Posted 19.04.17 by prhcareers
“I ended up producing a strategy presentation, which I presented to over 50 people, including the International CEO. This strategy later became Penguin Platform.”
Hi Rachael, you did your internship a few years ago now, but tell us: what was it like?
I interned in Summer 2014 in the same department I currently work in – Consumer and Digital Development. I worked between the Audiences and Digital Development team (then known as the Digital team) and the Consumer Insight team.
I was briefed that Penguin Random House wanted a new way to talk to their young adult audience online. And that was basically it! I conducted lots of research: running focus groups, online surveys and looking at what other media brands did online. I also got to work closely with the Children’s division, and was invited to brainstorms and marketing meetings. I ended up producing a strategy presentation, which I presented to over 50 people, including the International CEO. This strategy later became Penguin Platform.
Three years later, a very similar internship has just cropped up!
And how did you hear about the internships?
I always say I fell into publishing, as if you had asked me 5 years ago what I thought I would be doing, there is no way I would have said this! I studied Maths and Chemistry at university, and was in my first year of university when I saw this advertised on Twitter.
In my gap year I had set up a YouTube channel and blog, where I talked about books and film. I didn’t set it up with the mind to go into publishing – it was just something I liked doing.
When I saw the internship advertised I knew it was perfect for me! I loved YA books and digital – it was something I spent time doing as a hobby, and couldn’t believe that someone would pay me to do it! Research and strategical thinking also appealed to me because I studied science, and although I knew I didn’t want a science career, I liked the thought-process.
What was the application process like?
In all honesty, I don’t remember it that well. There was a CV and cover letter, and in hindsight, my CV formatting looked dire. I had never applied for a proper job before and had taken a template off the university careers service, but luckily they saw through that and to the content!
Then there was HireVue, which is a video interview. I had prepared every question I could possibly think of, only to have my university hall’s wifi crash after the first question. I had to ask for a redo, thinking there was no hope of me getting it after that. Luckily, HR were very understanding!
Lastly, there was the face-to-face interview, which went fine, and then a couple of days later I was offered the internship.
What was the most challenging thing about your internship?

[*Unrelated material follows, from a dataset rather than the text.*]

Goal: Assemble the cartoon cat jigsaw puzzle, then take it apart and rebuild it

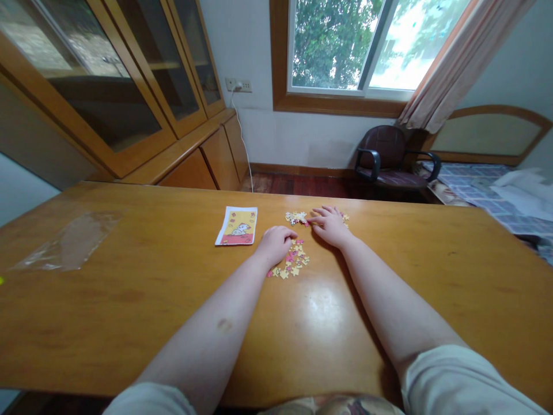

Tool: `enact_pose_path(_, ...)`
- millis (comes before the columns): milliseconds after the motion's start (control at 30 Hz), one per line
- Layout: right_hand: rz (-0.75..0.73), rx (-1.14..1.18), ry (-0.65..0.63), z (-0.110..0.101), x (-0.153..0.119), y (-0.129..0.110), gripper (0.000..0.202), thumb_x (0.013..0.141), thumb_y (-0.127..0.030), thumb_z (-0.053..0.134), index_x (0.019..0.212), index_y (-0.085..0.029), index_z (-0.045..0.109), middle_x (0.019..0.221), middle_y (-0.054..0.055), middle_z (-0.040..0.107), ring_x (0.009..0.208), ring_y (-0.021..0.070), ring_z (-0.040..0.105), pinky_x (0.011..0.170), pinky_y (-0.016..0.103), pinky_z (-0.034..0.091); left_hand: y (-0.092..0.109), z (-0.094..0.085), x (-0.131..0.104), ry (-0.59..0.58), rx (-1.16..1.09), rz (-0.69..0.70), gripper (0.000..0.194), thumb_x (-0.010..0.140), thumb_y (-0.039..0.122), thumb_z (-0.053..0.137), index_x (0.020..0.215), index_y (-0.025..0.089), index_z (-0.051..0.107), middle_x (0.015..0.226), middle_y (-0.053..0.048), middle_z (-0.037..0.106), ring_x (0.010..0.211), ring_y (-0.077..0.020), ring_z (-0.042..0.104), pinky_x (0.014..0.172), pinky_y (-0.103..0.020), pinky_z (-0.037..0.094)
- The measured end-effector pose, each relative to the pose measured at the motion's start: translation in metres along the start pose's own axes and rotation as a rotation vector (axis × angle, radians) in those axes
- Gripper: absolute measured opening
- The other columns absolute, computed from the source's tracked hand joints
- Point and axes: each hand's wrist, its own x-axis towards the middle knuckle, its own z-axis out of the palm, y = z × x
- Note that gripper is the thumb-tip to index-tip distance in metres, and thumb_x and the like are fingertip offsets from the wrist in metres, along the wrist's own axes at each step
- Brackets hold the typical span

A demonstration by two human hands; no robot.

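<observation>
Jigsaw puzzle pieces [295, 260] in yellow, pink and white lie loose on the wooden table. My left hand [275, 244] rests at the left edge of this near group, its fingers curled together; whatever may be under them is hidden. My right hand [330, 226] lies palm down with its fingers spread, over the far group of puzzle pieces [295, 218]. Some of those show on both sides of the hand, and the palm hides others. Left of my left hand, a picture card [237, 226] shows a white animal on yellow and pink.
The wooden table [173, 323] spans the view. A clear plastic bag [75, 242] lies flat at its left. Beyond the far edge stand a glass-door cabinet [190, 129], a dark armchair [389, 155] and a bed [479, 181]. A white cord [242, 135] hangs from the wall socket.
</observation>
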Motion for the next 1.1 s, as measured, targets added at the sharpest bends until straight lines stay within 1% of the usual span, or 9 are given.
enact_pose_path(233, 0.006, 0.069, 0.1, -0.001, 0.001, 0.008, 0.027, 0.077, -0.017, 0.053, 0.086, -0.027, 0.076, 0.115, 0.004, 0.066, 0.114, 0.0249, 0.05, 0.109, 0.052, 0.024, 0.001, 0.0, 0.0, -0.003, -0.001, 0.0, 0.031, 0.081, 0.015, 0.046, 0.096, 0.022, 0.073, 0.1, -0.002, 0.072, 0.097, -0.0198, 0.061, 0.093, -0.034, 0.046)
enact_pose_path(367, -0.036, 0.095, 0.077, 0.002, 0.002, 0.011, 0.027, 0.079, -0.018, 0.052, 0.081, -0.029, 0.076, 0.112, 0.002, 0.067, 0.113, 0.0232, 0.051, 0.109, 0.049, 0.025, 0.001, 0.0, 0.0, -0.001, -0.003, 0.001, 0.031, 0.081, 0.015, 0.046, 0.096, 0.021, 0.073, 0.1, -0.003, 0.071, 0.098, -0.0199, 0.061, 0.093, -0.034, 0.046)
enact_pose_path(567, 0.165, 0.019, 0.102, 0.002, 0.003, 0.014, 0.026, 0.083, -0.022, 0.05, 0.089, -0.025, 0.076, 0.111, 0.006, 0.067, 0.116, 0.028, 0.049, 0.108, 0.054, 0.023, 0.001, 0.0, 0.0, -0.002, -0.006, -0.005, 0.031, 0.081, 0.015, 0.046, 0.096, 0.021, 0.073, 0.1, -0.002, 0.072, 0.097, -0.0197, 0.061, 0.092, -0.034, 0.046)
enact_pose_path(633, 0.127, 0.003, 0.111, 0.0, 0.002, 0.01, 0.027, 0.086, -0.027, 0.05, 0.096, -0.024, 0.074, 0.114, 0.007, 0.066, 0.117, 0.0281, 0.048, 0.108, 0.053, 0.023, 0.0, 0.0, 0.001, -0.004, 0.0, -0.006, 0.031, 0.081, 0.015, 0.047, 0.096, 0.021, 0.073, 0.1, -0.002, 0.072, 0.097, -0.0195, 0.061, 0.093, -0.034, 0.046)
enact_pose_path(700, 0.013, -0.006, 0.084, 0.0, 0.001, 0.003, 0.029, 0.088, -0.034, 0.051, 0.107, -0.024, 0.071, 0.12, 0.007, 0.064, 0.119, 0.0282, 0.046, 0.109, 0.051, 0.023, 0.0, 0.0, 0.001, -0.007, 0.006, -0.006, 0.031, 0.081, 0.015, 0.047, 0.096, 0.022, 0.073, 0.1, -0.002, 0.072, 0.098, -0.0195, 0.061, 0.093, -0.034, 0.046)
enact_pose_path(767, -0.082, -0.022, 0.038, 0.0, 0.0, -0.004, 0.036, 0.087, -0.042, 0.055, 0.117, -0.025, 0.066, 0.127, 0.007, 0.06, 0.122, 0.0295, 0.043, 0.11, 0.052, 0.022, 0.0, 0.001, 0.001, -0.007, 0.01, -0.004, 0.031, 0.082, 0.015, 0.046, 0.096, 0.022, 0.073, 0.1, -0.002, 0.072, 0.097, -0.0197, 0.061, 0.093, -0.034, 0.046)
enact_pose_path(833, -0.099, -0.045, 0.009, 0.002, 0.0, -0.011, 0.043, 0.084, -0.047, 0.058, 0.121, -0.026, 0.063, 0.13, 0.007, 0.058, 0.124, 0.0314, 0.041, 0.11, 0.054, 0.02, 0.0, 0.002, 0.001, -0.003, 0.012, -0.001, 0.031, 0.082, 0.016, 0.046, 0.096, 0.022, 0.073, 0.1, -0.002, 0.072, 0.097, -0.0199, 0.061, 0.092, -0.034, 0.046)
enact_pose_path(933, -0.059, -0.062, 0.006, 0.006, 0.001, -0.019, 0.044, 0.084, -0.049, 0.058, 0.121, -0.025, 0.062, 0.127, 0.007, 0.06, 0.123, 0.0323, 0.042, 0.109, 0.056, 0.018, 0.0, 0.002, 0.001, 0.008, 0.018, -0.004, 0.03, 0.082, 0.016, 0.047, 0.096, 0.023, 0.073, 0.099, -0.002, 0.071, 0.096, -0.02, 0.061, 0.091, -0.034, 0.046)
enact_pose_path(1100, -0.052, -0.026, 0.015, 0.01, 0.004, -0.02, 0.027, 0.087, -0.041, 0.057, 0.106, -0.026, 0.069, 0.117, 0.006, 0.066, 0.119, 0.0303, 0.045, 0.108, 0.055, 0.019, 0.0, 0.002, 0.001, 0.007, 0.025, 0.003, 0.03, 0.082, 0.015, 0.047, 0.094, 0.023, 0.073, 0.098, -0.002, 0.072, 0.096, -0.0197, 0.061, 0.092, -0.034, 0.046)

My age. I was in my first year of uni, and the youngest intern PRH had ever had. I had done a bit of office work before as a receptionist, but I had never done anything where I had to produce “real work”. It was a steep learning curve on how to build a project, produce work and then present to a huge amount of people. However, I learnt a lot and it helped me with my first proper job 2.5 years later!

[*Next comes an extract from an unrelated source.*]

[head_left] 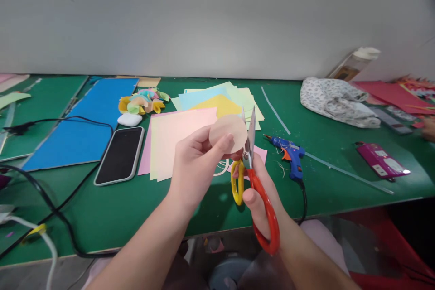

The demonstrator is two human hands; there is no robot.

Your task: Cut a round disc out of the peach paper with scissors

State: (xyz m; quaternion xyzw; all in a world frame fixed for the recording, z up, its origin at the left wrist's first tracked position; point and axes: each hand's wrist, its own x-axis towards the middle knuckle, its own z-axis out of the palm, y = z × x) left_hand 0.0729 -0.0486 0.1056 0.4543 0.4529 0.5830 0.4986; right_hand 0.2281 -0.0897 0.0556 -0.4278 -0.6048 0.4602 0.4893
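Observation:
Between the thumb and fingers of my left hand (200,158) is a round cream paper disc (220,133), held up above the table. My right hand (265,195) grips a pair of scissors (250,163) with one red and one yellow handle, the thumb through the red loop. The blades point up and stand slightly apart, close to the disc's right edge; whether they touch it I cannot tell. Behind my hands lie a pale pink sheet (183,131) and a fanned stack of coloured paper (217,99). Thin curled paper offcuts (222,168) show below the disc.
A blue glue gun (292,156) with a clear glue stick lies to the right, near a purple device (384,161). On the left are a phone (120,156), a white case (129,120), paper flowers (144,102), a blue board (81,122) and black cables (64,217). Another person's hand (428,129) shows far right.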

And what did you find most helpful?
My managers were really supportive. They even made sure I got a couple of days’ work experience in other areas of publishing to see what it was like. Reading through the Children’s editorial slush pile was enough to make me see that editorial was not for me! They made sure I was invited to meetings outside my project remit and made sure I was involved in the wider team. They also pushed me: initially I was only meant to present to 3 key people, but it then grew into a much larger presentation. This meant I really got the most out of my 10 weeks.
So, you interned with Penguin Random House, and then got offered a permanent position with us. How did that come about, and what are you doing now?
Well the short answer is harassing HR for temp jobs after I left. I had to go back to university after my internship, while a few of the other interns were kept on afterwards. I kept in touch with both of my managers and met up with them regularly during my university holidays. I also kept in touch with my HR contact.
Eventually this paid off, because in August 2016, after I graduated, I was asked by HR if I could temp as a marketing assistant in Cornerstone. During the end of my temp contract, a permanent job in Audiences and Digital Development cropped up, and I ended up in a full circle as the team’s assistant.
And finally, for the people applying, do you have any tips?
Don’t be afraid to be different. On paper, I didn’t look like the traditional publishing candidate. I studied a science degree, had little publishing work experience, and was very young. However, it was the fact that I was young and studied a science degree that helped me get hired. Don’t apply thinking that you have to fit into a certain box – it sounds really corny, but just be yourself!